Figure 1 is a high-level flow diagram of how packets from various sources enter switch interfaces, are classified at the ingress, and then scheduled (provided bandwidth) at the egress queues.

Figure 2 shows the packet flow through the CoS components that you can configure.

The middle box (Forwarding Class and Loss Priority) represents two values that you can use on ingress and egress interfaces. The system uses these values for classifying traffic on ingress interfaces and for rewrite rule re-marking on egress interfaces. Each outer box represents a process component. The components in the top row apply to incoming packets. The components in the bottom row apply to outgoing packets.
The solid-line arrows show the direction of packet flow from ingress to egress. The dotted-line arrows that point to the forwarding class and loss priority box indicate processes that configure (set) the forwarding class and loss priority.
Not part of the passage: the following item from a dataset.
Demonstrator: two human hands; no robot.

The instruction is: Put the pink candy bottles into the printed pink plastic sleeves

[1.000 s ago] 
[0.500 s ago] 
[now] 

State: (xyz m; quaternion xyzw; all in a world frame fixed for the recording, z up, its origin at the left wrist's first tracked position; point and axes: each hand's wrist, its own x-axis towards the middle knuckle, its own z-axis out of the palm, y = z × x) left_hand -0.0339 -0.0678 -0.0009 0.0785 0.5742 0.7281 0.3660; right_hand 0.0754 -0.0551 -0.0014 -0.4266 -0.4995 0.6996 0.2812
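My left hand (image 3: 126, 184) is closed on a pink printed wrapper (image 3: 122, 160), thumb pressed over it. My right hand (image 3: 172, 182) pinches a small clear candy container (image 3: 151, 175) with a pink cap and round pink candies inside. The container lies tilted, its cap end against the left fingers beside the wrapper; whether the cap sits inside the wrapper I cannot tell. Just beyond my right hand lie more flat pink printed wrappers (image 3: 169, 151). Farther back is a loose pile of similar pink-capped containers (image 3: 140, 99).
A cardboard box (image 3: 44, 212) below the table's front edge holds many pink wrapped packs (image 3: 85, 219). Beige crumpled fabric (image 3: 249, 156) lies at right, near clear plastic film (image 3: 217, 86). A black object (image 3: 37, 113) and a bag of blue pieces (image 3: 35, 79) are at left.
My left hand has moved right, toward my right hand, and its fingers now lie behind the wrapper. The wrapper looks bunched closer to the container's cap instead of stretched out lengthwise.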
The dotted-line arrows that point away from the forwarding class and loss priority box indicate processes that use forwarding class and loss priority as input values on which to base actions.
For example, the BA classifier sets the forwarding class and loss priority of incoming packets, so the forwarding class and loss priority are outputs of the classifier and the arrow points away from the classifier. The scheduler receives the forwarding class and loss priority settings, and queues the outgoing packets based on those settings, so the arrow points toward the scheduler.